### TASK PROMPT
What you return must be the full listing, word for word, with no images in it.

### RECORDED DATA
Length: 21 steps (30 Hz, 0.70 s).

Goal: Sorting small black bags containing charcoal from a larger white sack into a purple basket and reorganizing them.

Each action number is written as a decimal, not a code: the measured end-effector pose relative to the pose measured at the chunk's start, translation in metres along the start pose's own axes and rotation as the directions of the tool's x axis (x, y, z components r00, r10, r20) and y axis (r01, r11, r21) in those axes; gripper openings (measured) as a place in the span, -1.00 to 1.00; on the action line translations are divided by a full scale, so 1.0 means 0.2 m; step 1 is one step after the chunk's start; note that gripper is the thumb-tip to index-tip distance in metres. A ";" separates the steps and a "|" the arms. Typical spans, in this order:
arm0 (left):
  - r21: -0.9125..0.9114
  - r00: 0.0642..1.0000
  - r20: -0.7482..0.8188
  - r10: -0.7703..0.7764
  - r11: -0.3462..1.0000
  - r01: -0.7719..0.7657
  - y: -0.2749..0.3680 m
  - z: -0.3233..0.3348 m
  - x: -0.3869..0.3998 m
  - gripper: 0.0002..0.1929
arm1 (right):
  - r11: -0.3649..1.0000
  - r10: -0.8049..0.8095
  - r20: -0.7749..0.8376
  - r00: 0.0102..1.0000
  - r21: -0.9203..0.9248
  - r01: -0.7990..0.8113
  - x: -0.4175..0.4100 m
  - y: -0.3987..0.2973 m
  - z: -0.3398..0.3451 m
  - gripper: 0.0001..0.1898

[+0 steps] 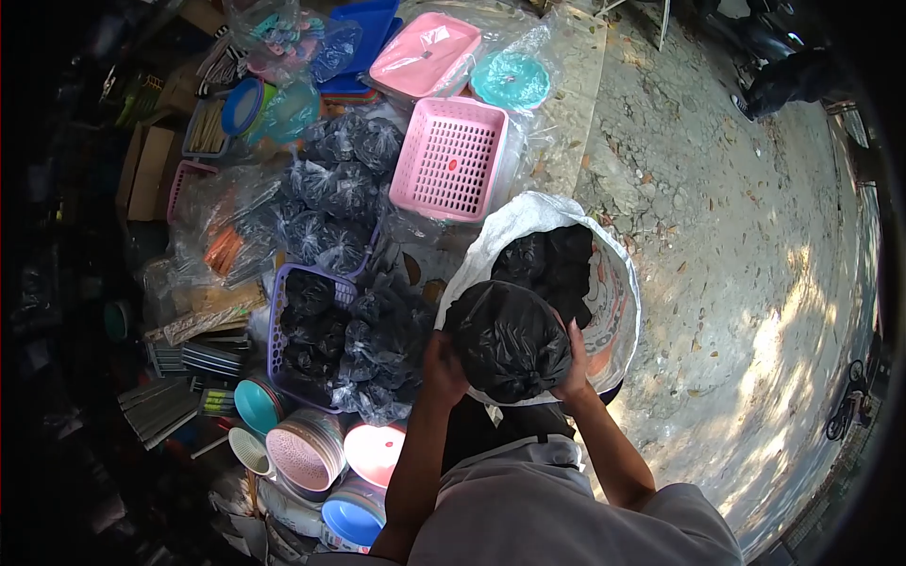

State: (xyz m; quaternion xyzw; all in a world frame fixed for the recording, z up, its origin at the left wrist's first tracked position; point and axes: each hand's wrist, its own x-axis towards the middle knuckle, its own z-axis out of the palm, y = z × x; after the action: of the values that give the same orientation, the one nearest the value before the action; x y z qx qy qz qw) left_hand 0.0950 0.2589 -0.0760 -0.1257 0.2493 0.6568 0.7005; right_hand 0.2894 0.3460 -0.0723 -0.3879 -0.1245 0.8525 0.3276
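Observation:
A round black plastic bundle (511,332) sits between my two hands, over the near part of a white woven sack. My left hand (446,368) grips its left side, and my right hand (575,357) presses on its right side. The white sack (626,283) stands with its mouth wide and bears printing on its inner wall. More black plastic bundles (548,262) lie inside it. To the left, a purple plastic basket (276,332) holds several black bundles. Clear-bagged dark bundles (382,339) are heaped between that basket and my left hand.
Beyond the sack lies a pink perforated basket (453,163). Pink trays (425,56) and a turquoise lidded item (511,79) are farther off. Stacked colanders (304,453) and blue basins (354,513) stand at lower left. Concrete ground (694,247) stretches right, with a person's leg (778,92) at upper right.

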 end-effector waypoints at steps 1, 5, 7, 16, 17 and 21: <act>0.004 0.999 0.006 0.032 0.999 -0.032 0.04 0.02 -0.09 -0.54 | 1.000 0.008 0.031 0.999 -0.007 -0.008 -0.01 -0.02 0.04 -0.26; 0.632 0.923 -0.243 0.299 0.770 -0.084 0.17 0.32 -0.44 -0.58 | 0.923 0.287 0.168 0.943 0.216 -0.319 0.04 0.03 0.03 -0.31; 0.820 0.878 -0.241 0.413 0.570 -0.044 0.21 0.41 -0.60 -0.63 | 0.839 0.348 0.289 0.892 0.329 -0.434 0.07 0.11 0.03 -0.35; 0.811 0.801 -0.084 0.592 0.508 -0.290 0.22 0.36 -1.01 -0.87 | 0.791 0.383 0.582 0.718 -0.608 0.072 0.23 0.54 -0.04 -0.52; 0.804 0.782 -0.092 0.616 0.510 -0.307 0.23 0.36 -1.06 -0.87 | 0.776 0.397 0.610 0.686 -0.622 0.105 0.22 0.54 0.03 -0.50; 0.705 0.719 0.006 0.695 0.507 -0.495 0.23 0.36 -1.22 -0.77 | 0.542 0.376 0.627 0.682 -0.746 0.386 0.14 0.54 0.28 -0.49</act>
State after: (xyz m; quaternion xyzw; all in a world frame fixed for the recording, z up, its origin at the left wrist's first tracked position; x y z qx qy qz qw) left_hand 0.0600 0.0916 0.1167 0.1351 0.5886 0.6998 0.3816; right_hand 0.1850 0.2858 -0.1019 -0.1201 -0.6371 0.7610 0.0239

### WORKED SOLUTION
Length: 21 steps (30 Hz, 0.70 s).

Goal: Sorting small black bags containing charcoal from a larger white sack into a purple basket and reorganizing them.

Each action number is written as a decimal, not a code: the measured end-effector pose relative to the pose measured at the chunk's start, translation in metres along the start pose's own axes and rotation as the directions of the tool's x axis (x, y, z components r00, r10, r20) and y axis (r01, r11, r21) in those axes; gripper openings (measured) as a place in the span, -1.00 to 1.00; on the action line translations are divided by a full scale, so 1.0 means 0.2 m; step 1 is one step after the chunk's start; note that gripper is the thumb-tip to index-tip distance in metres. A ";" separates the steps and a "|" the arms. Typical spans, in this order:
arm0 (left):
  - r21: -0.9125..0.9114
  - r00: 0.0642..1.0000
  - r20: -0.7482..0.8188
  - r10: -0.7703..0.7764
  - r11: -0.3462..1.0000
  - r01: -0.7719..0.7657
  - y: -0.2749..0.3680 m
  - z: -0.3233..0.3348 m
  - x: -0.3869..0.3998 m
  - gripper: 0.0002..0.1929
arm1 (right):
  - r11: -0.3649..1.0000
  - r10: -0.8049..0.8095
  - r20: -0.7749..0.8376
  - r00: 0.0102..1.0000
  - r21: -0.9203..0.9248
  - r01: -0.7990..0.8113
  - x: -0.4175..0.4100 m
  - y: -0.3987..0.2973 m
  - z: -0.3398..0.3451 m
  - gripper: 0.0001..0.1898

[+0 steps] 

State: (xyz m; quaternion xyzw; all in a world frame fixed for the recording, z up, its origin at the left wrist's first tracked position; point and axes: each hand's wrist, its own x-axis towards the middle knuckle, its own z-axis out of the palm, y = z × x; after the action: of the values that give the same orientation, the one nearest the value before the action; x y z qx qy qz qw) left_hand 0.0950 0.2589 -0.0760 -0.1257 0.2493 0.6568 0.7005; right_hand 0.2894 0.3460 -0.0723 -0.3879 -0.1245 0.8525 0.3276
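Observation:
A round black plastic bundle (511,332) sits between my two hands, over the near part of a white woven sack. My left hand (446,368) grips its left side, and my right hand (575,357) presses on its right side. The white sack (626,283) stands with its mouth wide and bears printing on its inner wall. More black plastic bundles (548,262) lie inside it. To the left, a purple plastic basket (276,332) holds several black bundles. Clear-bagged dark bundles (382,339) are heaped between that basket and my left hand.
Beyond the sack lies a pink perforated basket (453,163). Pink trays (425,56) and a turquoise lidded item (511,79) are farther off. Stacked colanders (304,453) and blue basins (354,513) stand at lower left. Concrete ground (694,247) stretches right, with a person's leg (778,92) at upper right.
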
 end-effector waypoints at steps 1, 5, 7, 16, 17 and 21: <act>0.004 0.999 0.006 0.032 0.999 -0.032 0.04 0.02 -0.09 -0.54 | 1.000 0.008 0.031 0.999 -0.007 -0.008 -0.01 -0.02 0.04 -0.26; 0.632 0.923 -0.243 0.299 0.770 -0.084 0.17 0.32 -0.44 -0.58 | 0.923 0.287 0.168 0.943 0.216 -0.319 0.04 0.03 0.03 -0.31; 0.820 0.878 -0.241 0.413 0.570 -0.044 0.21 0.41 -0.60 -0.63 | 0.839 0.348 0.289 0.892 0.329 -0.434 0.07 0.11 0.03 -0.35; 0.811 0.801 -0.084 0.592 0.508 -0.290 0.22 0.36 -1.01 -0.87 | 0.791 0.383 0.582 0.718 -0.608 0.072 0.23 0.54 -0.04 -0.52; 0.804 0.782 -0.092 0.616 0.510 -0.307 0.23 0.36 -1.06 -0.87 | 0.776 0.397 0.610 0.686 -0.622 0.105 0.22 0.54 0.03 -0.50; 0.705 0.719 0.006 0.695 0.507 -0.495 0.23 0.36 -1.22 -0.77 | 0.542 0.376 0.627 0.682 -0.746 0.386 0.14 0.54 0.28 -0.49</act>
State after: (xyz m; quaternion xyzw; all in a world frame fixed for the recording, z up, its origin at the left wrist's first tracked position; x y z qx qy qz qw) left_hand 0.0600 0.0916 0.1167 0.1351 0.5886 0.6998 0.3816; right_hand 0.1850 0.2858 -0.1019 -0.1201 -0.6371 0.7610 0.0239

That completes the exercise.